オルコット一家に関する部分はノンフィクションですが、ロッタを初めとするドイツからの移民家族、そしてアイルランドからの移民家族はモデルがいたのかもしれませんがフィクションです。
しかし、お話は、あたかもノンフィクションかのように、実にリアルに感じられる内容となっています。

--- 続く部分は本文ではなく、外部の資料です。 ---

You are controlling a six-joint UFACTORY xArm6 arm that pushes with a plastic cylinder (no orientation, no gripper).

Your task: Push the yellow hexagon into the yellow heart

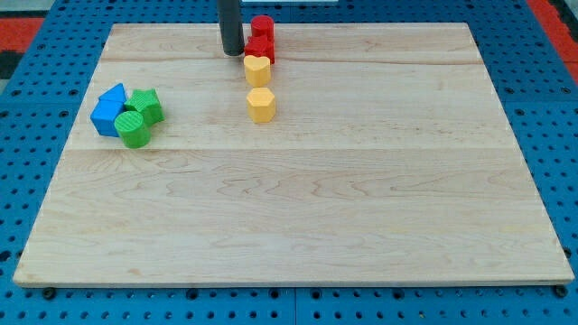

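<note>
desk (298,208): big pale wood board sitting on a blue pegboard, smooth-looking, so I'm guessing blocks are sliding easily on it

rod (231,23): dark, coming straight down at the view's top, no jaws on this rig at all so there's nothing spread or pinching, it's pushing only

my tip (233,53): resting near the desk's top edge, just to the view's left of the red blocks and up-left of the heart, well clear of the hexagon

blue block (108,110): sitting at the view's left, touching the two green ones, not in play

green blocks (138,118): two of them huddling against the blue one, also out of the way

red blocks (261,38): two stacked up the view, the lower one touching the heart's top

heart (257,69): yellow, sitting just above the hexagon with a small gap between

hexagon (261,105): yellow, small, rigid, probably light, so it's likely skidding or spinning if hit off-centre

where to push: I'm thinking its bottom face, dead centre, driving up the view; the tip needs to swing round below it first
</note>
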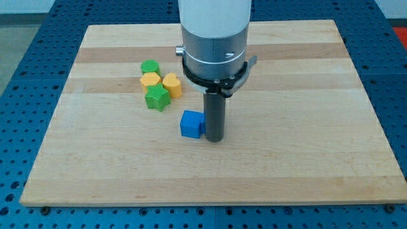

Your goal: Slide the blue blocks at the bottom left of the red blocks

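My tip, a bare rod with no hand to spread or pinch, touches the blue cube at its 3 o'clock. No red blocks show; a blind push may scatter the green star cluster.

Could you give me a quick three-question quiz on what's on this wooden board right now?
1. True or false: my tip stands just to the view's right of the blue cube.
2. How many yellow blocks lie in the cluster at the view's upper left? A) one B) two C) three
3. Fill in: no ___ blocks show on the wooden board.

Key:
1. True.
2. B: the yellow block and the yellow block beside it, between the green cylinder-like block and the green star-like block.
3. Red.
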`<action>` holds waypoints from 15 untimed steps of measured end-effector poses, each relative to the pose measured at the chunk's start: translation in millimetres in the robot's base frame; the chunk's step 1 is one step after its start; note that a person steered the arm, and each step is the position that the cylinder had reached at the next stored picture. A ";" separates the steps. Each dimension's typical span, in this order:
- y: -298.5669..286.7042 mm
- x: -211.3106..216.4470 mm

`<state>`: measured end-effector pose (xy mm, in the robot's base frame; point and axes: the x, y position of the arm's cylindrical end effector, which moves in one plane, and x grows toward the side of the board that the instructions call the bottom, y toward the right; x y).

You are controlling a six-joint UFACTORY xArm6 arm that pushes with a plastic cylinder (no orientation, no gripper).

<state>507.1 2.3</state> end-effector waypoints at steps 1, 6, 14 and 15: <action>0.0 -17.2; -45.7 33.4; 0.9 39.3; 17.8 21.7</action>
<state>528.8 20.0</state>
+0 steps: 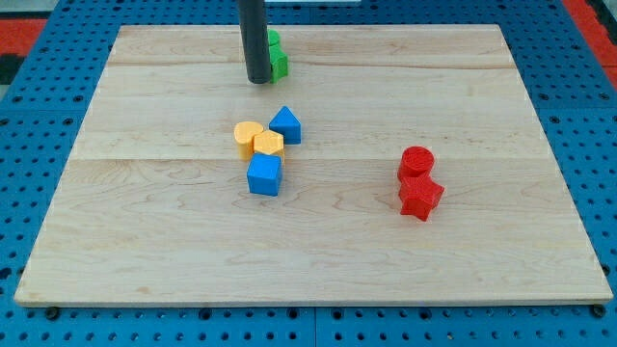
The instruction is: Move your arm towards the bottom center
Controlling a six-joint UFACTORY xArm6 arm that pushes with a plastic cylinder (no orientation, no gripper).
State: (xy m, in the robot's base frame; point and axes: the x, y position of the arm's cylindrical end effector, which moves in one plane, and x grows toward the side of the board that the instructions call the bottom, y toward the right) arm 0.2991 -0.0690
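Note:
My tip (258,82) rests on the wooden board (145,212) near the view's top, left of centre. It stands just left of, and partly hides, a green block (278,60); whether they touch I cannot tell. Below it, in the middle, lies a cluster: a blue triangular block (285,124), a yellow heart-shaped block (247,135), a yellow hexagonal block (269,145) and a blue cube (264,175). At the view's right sit a red cylinder (416,161) and a red star-like block (420,197).
The board lies on a blue pegboard surface (39,145) that borders it on all sides.

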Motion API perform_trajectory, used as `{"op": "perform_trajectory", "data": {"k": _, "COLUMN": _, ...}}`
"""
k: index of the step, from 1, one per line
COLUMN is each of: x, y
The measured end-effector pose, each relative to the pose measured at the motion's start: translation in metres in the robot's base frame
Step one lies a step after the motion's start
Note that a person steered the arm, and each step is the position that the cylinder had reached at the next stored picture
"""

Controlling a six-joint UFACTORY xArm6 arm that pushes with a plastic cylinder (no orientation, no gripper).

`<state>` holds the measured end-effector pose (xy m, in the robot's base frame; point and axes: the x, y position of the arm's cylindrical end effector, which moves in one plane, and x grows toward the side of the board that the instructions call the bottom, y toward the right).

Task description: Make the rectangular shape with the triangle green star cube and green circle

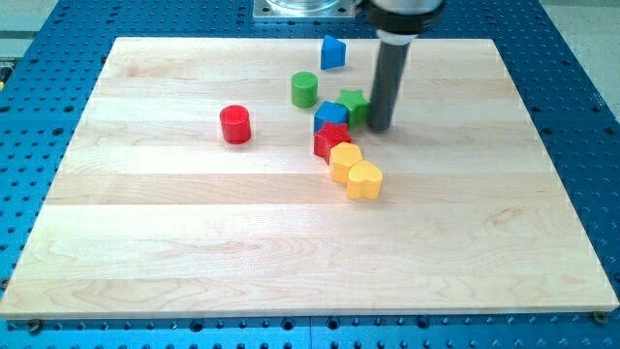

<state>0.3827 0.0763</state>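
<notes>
A pale wooden counter [194, 242] sits on a blue perforated base, seen from above and in front. The landmark is the green star [353, 103], a little above the middle of the counter. The tool here is a plain dark rod with no jaws, so it neither opens nor closes and has hold of nothing; my tip [380, 127] stands just beside the green star, on the view's right, touching or nearly touching it. Touching the green star on its left and slightly below is the blue cube [330, 115]. Up and to the left of the star, apart from it, stands the green circle [304, 89], a short cylinder. Farther above the star, near the counter's top edge, is a blue block with a peaked top [333, 52], which I take to be the triangle. Below the star and cube, a red star-like block [330, 139], a yellow block [345, 160] and a yellow heart [364, 180] run in a touching chain down and to the right. A red cylinder [235, 125] stands well to the star's left. Judging by the layout, the step in hand is nudging the green star into its corner; next the four pieces need spacing as corners of a rectangle. The star has no long axis; its pointing is unclear.
</notes>
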Motion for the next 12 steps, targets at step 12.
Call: {"op": "perform_trajectory", "data": {"k": 12, "x": 0.004, "y": -0.168}}
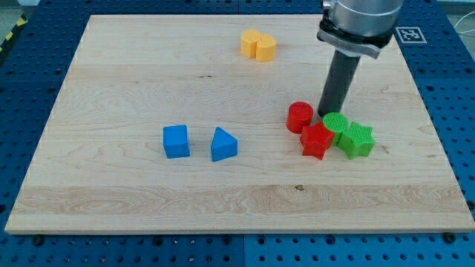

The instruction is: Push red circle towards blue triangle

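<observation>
My tip [326, 113], a bare rod end with no jaws and nothing held, stands just right of the red circle [300, 116] and just above the green circle [335, 123]. A red star [317, 141] and green star [357, 140] cluster below. The blue triangle [223, 144] lies well left, beside 1 blue cube [176, 141]; 2 yellow blocks [257, 45] sit near the board's [111, 74] top.

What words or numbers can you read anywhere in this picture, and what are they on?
No words or numbers can be read.
The black-and-white square marker, on the blue perforated base by the wooden board's top right corner, carries a pattern, not letters.
The coloured blocks and the dark rod show no writing.
</observation>
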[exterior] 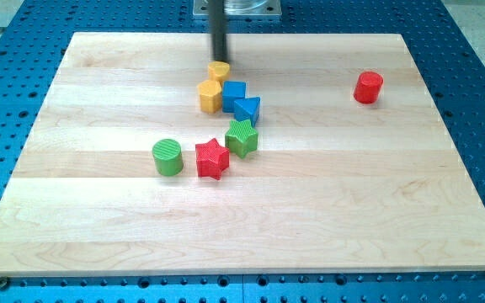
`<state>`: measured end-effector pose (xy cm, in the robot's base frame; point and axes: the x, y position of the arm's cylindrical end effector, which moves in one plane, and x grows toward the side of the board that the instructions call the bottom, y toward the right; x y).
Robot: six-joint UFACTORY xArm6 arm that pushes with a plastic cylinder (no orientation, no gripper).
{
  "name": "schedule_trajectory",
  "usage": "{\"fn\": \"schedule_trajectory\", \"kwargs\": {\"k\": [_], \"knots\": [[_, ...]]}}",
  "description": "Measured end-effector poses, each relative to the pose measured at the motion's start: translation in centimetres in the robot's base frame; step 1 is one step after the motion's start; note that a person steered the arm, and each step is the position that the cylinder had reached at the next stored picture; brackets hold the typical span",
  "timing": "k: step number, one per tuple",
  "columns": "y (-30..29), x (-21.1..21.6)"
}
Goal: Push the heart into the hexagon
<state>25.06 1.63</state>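
The small yellow heart [218, 71] lies near the view's top centre. The yellow hexagon [210, 97] stands just below it, a narrow gap apart. My tip [220, 64] is at the heart's top edge, on the side away from the hexagon, and seems to touch it. The rod comes down from the view's top.
A blue cube [234, 93] touches the hexagon's right side, with a blue triangle [247, 109] below it. A green star [242, 138], a red star [211, 159] and a green cylinder [167, 157] lie lower down. A red cylinder [367, 87] stands alone at the right on the wooden board [352, 210].
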Motion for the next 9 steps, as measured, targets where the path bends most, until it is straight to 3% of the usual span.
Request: {"fn": "schedule_trajectory", "kwargs": {"k": [1,3,5,6,7,8,9], "knots": [[2.2,3.5],[-7.9,6.6],[-13.9,5.6],[-15.5,9.7],[-12.8,11.9],[-17.2,14.1],[-14.5,15.4]]}}
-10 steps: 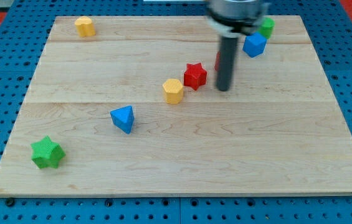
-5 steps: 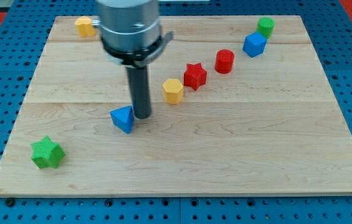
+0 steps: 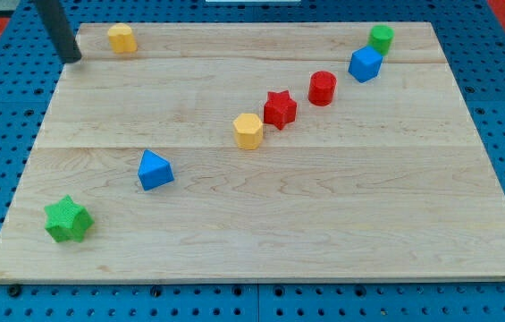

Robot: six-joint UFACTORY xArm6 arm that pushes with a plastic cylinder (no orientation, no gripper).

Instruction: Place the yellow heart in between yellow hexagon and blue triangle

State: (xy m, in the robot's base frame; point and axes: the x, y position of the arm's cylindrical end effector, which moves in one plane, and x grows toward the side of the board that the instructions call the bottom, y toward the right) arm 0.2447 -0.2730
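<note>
The yellow heart (image 3: 122,38) lies near the board's top left corner. The yellow hexagon (image 3: 248,131) sits near the middle of the board. The blue triangle (image 3: 154,170) lies to its lower left. My tip (image 3: 71,59) is at the board's top left edge, just left of the yellow heart and a little below it, with a gap between them.
A red star (image 3: 280,108) sits just right of the yellow hexagon, then a red cylinder (image 3: 322,88), a blue cube (image 3: 365,63) and a green cylinder (image 3: 381,38) toward the top right. A green star (image 3: 66,220) lies at the bottom left. The wooden board (image 3: 324,224) rests on blue pegboard.
My tip swept from the board's right of centre past the blue triangle to the top left edge. The blue triangle slid left and slightly down. The other blocks have not moved.
</note>
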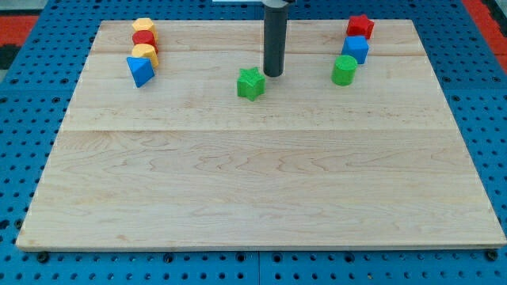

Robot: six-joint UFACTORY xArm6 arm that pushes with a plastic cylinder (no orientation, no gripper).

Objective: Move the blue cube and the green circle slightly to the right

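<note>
The blue cube (356, 49) sits near the view's top right, just below a red block (360, 28). The green circle (344, 70) stands just below and left of the blue cube, touching or nearly touching it. My tip (273, 74) is on the board near the top centre, well to the left of both blocks. It is just up and right of a green star (250, 83), close to it.
At the view's top left stands a column of blocks: a yellow block (142, 26), a red block (144, 39), a yellow block (146, 55) and a blue triangular block (140, 71). The wooden board (253, 190) lies on a blue pegboard.
</note>
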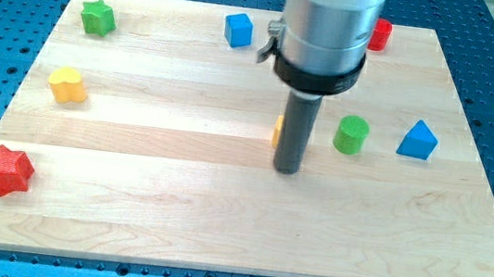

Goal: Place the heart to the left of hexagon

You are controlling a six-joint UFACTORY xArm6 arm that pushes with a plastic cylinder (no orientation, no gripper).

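The yellow heart-shaped block [66, 85] lies on the pale wooden board [219, 219] near the view's left edge, about midway up, well apart from my tip [287, 170], which rests on the board near the centre, far to the heart's right and a little lower in the view. The rod has no jaws and holds nothing; its end touches no block that I can make out. Just behind the rod, at its left side, a sliver of an orange block [277, 131] peeks out, its shape hidden. To the right of the rod sits a green block [352, 135], rounded, perhaps the hexagon though its edges are hard to tell, and beyond it a blue triangular block [417, 140]. Along the top lie a green star block [98, 17], a blue cube-like block [238, 29] and a red block [381, 34] partly hidden by the arm. A red star block [6, 170] sits at lower left.
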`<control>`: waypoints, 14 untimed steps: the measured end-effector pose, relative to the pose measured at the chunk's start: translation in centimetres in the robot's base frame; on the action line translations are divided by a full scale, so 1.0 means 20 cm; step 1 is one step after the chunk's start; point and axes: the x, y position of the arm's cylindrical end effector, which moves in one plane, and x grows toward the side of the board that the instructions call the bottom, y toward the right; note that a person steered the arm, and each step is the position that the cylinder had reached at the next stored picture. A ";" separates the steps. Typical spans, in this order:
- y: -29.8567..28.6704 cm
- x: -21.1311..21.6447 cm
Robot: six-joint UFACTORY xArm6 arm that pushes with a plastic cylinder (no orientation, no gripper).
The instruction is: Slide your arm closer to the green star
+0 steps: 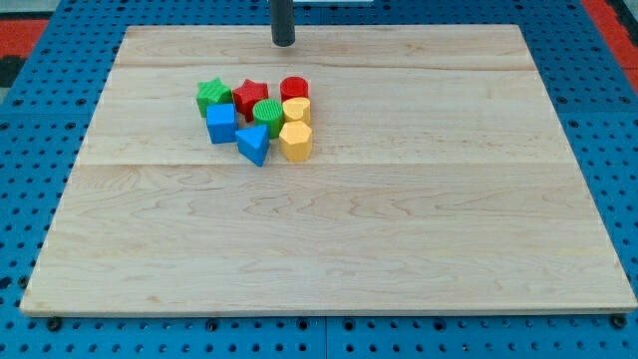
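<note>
The green star (212, 95) sits at the left end of a tight cluster of blocks in the upper left part of the wooden board (399, 199). My tip (284, 43) is near the view's top, above and to the right of the cluster, well apart from the green star. It touches no block.
The cluster also holds a red star (250, 97), a red cylinder (294, 89), a green cylinder (267, 114), a yellow cylinder (297, 110), a yellow hexagon (295, 142), a blue cube (221, 124) and a blue triangle (253, 145). A blue pegboard (40, 120) surrounds the board.
</note>
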 end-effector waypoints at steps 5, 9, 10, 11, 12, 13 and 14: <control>0.20 0.05; 0.22 0.23; 0.22 0.23; 0.25 0.23; 0.33 0.23; 0.38 0.23; 0.41 0.23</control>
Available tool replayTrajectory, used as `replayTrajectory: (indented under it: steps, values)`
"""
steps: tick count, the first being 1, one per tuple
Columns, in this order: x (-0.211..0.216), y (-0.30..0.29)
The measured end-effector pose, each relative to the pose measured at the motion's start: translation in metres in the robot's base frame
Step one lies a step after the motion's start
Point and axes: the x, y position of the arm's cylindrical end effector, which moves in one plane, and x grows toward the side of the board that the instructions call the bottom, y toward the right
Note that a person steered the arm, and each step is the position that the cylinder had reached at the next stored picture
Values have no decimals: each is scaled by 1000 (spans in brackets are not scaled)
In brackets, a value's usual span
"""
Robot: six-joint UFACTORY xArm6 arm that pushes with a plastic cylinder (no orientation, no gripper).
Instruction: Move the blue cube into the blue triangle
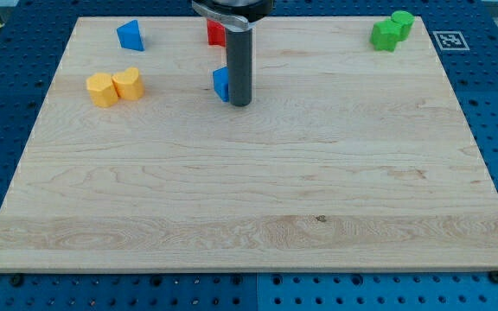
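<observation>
In the camera view, the arm comes in from the view's top, left of the middle, and only its dark collar and the straight dark rod show. The rod stands nearly upright on the wooden board (258, 199). My tip (240, 104) rests on the board in its upper half. There are no jaws to open or close; the rod holds nothing and simply presses sideways.

The blue cube (221, 84) sits right against the rod's left side, touching it, and the rod hides the cube's right part. My tip is therefore on the cube's right, slightly toward the view's bottom.

The blue triangle (130, 35) lies near the board's top left corner, well apart from the cube, up and to the left of it.

Two yellow blocks (115, 86) touch each other near the left edge, below the triangle. A red block (215, 32) peeks out behind the rod at the top edge, mostly hidden. Two green blocks (392, 29) sit together near the top right corner.
</observation>
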Motion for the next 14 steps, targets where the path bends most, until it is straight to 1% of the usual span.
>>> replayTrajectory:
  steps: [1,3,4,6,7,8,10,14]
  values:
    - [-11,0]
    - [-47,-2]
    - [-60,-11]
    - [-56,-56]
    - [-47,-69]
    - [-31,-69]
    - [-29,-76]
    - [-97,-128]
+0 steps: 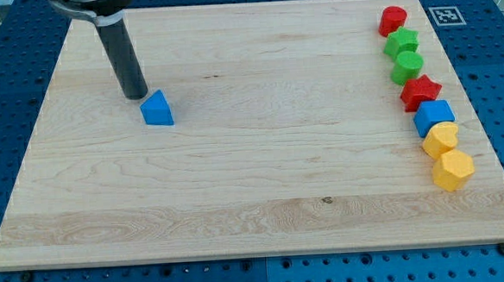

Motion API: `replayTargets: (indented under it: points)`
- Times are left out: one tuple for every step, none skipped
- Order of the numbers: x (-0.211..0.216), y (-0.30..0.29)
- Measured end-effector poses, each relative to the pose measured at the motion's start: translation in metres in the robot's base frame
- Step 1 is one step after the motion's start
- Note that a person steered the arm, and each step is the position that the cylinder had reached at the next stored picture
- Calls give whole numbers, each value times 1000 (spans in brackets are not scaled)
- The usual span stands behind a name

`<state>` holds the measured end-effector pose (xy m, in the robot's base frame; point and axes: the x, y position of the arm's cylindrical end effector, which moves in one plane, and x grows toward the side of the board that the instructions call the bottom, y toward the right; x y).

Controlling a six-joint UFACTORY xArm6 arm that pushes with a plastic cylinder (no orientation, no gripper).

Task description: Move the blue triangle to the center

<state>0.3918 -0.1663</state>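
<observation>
The blue triangle [157, 110] lies on the wooden board [254, 184] in the view's upper left part. My tip [135, 95] stands just up and to the left of the triangle, very close to it or touching it; I cannot tell which. The dark rod rises from the tip toward the view's top left.
A column of blocks runs down the board's right edge: a red block [392, 19], a green star [401, 42], a green block [408, 65], a red star [420, 90], a blue block [433, 116], and two yellow blocks [441, 137] [452, 168]. A marker tag [443, 14] sits at the top right corner.
</observation>
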Motion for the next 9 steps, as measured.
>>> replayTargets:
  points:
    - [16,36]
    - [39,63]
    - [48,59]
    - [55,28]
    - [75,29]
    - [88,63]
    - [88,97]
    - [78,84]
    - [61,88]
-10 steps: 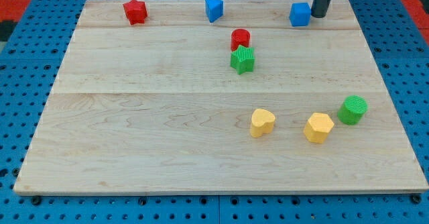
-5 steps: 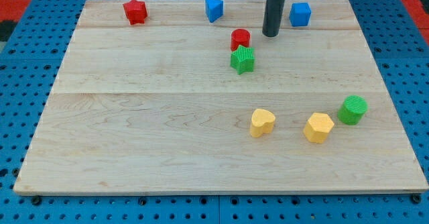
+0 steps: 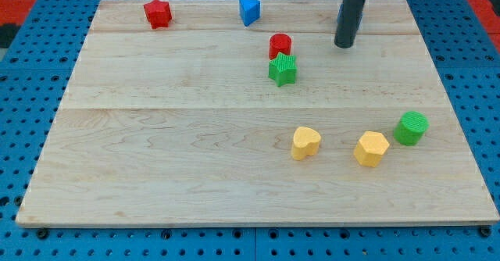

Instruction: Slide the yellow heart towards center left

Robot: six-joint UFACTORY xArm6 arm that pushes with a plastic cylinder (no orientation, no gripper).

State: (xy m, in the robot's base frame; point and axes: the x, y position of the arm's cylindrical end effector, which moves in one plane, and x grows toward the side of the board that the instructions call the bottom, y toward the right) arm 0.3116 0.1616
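Note:
The yellow heart point(image 3: 305, 142) lies on the wooden board point(image 3: 172, 136), right of centre and towards the view's bottom. My tip point(image 3: 344, 44) is near the view's top right, well above the heart and to its right, touching no block. The rod stands in front of the blue cube, which is almost wholly hidden behind it.
A yellow hexagonal block point(image 3: 371, 148) and a green cylinder point(image 3: 411, 127) lie right of the heart. A red cylinder point(image 3: 280, 44) touches a green star point(image 3: 283, 69) left of my tip. A red star point(image 3: 157, 12) and a blue block point(image 3: 249, 10) sit along the top edge.
My tip went left from beside the blue cube to near the red cylinder, then back right and slightly down. It now covers the blue cube. No block has moved.

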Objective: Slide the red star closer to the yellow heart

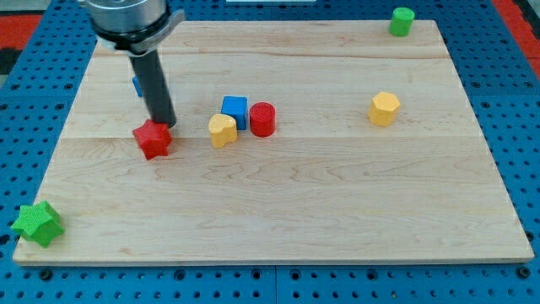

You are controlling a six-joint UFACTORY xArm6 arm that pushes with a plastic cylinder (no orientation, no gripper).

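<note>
While touching the red star (153, 139), my tip (165, 126) holds nothing.

Rod upright, my tip (166, 126) on board, view's left.
</note>
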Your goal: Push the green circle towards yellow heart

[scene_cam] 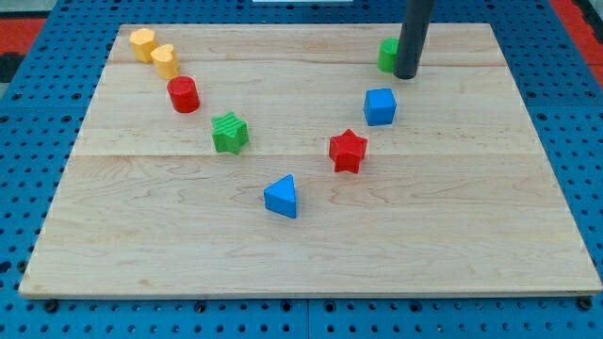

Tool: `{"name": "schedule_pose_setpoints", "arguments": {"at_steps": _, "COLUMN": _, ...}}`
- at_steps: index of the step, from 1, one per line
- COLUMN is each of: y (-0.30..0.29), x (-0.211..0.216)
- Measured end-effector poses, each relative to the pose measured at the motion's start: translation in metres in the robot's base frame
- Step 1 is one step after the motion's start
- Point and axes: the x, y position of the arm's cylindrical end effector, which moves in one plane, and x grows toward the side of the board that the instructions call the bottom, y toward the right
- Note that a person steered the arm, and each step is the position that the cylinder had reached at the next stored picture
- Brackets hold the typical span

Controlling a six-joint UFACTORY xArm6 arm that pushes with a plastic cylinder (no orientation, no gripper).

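Green circle (387,54): located near the view's top, right of centre, on the wooden counter (311,254). Only its left portion shows, a bright green rounded side; the rest is hidden behind the dark rod. My tip (406,74) sits against its right edge. The tool is a plain rod with no jaws to spread or press. Two yellow blocks lie at the top left, touching; which is the heart cannot be told: yellow block (142,43), second yellow block (165,60). Blue cube (380,106) lies just below the tip.

Probably a robotics lab, blue perforated pegboard bench (28,141), wooden board (311,254), small coloured blocks (348,151)
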Motion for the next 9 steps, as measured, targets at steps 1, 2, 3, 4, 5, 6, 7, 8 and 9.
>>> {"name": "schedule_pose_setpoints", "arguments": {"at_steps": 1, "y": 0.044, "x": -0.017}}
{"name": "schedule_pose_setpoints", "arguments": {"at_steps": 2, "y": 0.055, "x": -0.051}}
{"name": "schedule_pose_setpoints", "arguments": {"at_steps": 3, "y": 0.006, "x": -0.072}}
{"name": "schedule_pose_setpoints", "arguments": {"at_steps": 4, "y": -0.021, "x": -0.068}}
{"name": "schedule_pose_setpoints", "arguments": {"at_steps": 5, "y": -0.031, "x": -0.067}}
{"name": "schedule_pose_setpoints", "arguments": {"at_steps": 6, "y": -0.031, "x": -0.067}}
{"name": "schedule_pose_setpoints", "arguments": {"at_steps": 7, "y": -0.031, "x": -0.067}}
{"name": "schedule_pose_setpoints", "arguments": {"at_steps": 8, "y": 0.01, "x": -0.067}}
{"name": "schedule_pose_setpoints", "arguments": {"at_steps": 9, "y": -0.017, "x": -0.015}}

そのひとつには、オルコット家が実際に暮らしていたボストンの当時の様子や街並みのレファランスがしっかりと描かれていることもあります。
谷口さんが訳された「ルイザー若草物語を生きた人」の原作者でもあるノーマ・ジョンストンですから、ルイザに関する手紙や日記もしっかりと読み込んでいますので、その辺りも「ロッタの夢ー オルコット一家に出会った少女」のリアルさを与えているのかもしれません。

小説の中で、第12章でロッタ少女の誕生日をオルコット一家も一緒に祝うシーンがあるのですが、この部分、若草物語を読んでいる方には、うれしくなるようなレファランスが出てきます。

また、この本の原題は「Lotta's Progress」なのですが、これは「The Pligrim's Progress」を意識してノーマ・ジョンストンが付けているタイトルとのことです。
The Pligrim's Progress」はオルコット一家の日常でも、そしてオルコット一家の日常をベースにした「若草物語」にもレファランスとして出てくる小説。そんなところにも、作者ノーマ・ジョンストンのルイザへの想いが現れている物語です。